● **Work to complete**
Exclude the pictures and reproduce the remaining data exactly as written.

● **Dataset extract**
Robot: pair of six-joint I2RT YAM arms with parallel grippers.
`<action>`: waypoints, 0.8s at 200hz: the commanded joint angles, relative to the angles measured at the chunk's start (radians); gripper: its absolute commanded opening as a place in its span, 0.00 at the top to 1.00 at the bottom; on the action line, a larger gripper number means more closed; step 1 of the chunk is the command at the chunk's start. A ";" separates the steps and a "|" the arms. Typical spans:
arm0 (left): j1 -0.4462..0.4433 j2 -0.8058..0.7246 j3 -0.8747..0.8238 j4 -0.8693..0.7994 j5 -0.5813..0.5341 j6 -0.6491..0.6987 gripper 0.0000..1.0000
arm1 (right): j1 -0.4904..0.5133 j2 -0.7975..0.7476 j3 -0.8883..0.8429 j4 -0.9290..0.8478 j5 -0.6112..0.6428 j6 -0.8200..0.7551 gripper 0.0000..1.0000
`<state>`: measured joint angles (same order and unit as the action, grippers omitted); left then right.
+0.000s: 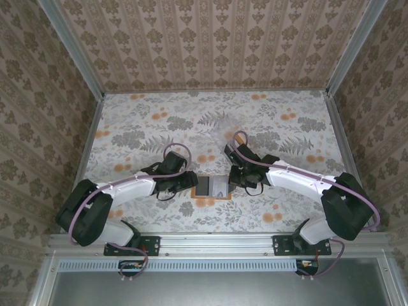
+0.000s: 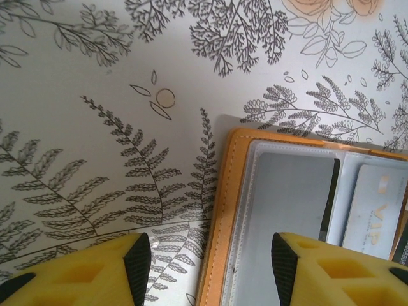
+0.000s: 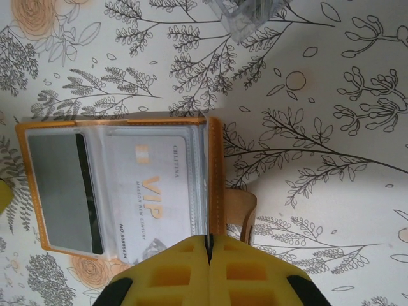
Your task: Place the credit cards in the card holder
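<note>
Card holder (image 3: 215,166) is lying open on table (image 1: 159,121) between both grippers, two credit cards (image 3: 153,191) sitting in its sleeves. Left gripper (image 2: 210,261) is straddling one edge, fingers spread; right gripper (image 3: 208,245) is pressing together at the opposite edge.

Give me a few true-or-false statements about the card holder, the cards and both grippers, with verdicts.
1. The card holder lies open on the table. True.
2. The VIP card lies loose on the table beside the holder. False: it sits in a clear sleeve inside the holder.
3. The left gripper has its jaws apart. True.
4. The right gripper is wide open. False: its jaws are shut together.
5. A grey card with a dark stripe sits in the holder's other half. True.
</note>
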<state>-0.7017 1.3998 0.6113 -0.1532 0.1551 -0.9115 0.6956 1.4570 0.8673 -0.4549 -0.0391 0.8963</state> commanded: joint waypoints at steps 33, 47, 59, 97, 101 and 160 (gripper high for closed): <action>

● **Completed task**
Robot: pair of six-joint I2RT YAM arms with parallel grippers.
`<action>`: waypoints, 0.8s at 200hz: the commanded joint angles, relative to the angles measured at the chunk's start (radians); gripper: its absolute commanded opening as a place in its span, 0.00 at the top to 1.00 at the bottom; on the action line, a larger gripper number means more closed; step 1 of the chunk is the command at the chunk's start. A ";" separates the steps and a "|" the arms. Typical spans:
arm0 (left): j1 -0.4462..0.4433 j2 -0.8058..0.7246 j3 -0.8747..0.8238 j4 -0.8693..0.7994 j5 -0.5813..0.5341 j6 -0.6491..0.6987 gripper 0.0000..1.0000
arm1 (right): j1 -0.4904..0.5133 j2 -0.7975..0.7476 j3 -0.8883..0.8429 j4 -0.9290..0.8478 j5 -0.6112..0.6428 j6 -0.8200..0.7551 gripper 0.0000..1.0000
`<state>`: measured joint angles (same order and unit as the action, grippers omitted); left then right.
+0.000s: 
+0.000s: 
+0.000s: 
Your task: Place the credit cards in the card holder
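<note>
Card holder (image 3: 215,166) is lying open on table (image 1: 159,121) between both grippers, two credit cards (image 3: 153,191) sitting in its sleeves. Left gripper (image 2: 210,261) is straddling one edge, fingers spread; right gripper (image 3: 208,245) is pressing together at the opposite edge.

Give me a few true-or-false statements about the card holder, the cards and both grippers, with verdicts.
1. The card holder lies open on the table. True.
2. The VIP card lies loose on the table beside the holder. False: it sits in a clear sleeve inside the holder.
3. The left gripper has its jaws apart. True.
4. The right gripper is wide open. False: its jaws are shut together.
5. A grey card with a dark stripe sits in the holder's other half. True.
</note>
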<state>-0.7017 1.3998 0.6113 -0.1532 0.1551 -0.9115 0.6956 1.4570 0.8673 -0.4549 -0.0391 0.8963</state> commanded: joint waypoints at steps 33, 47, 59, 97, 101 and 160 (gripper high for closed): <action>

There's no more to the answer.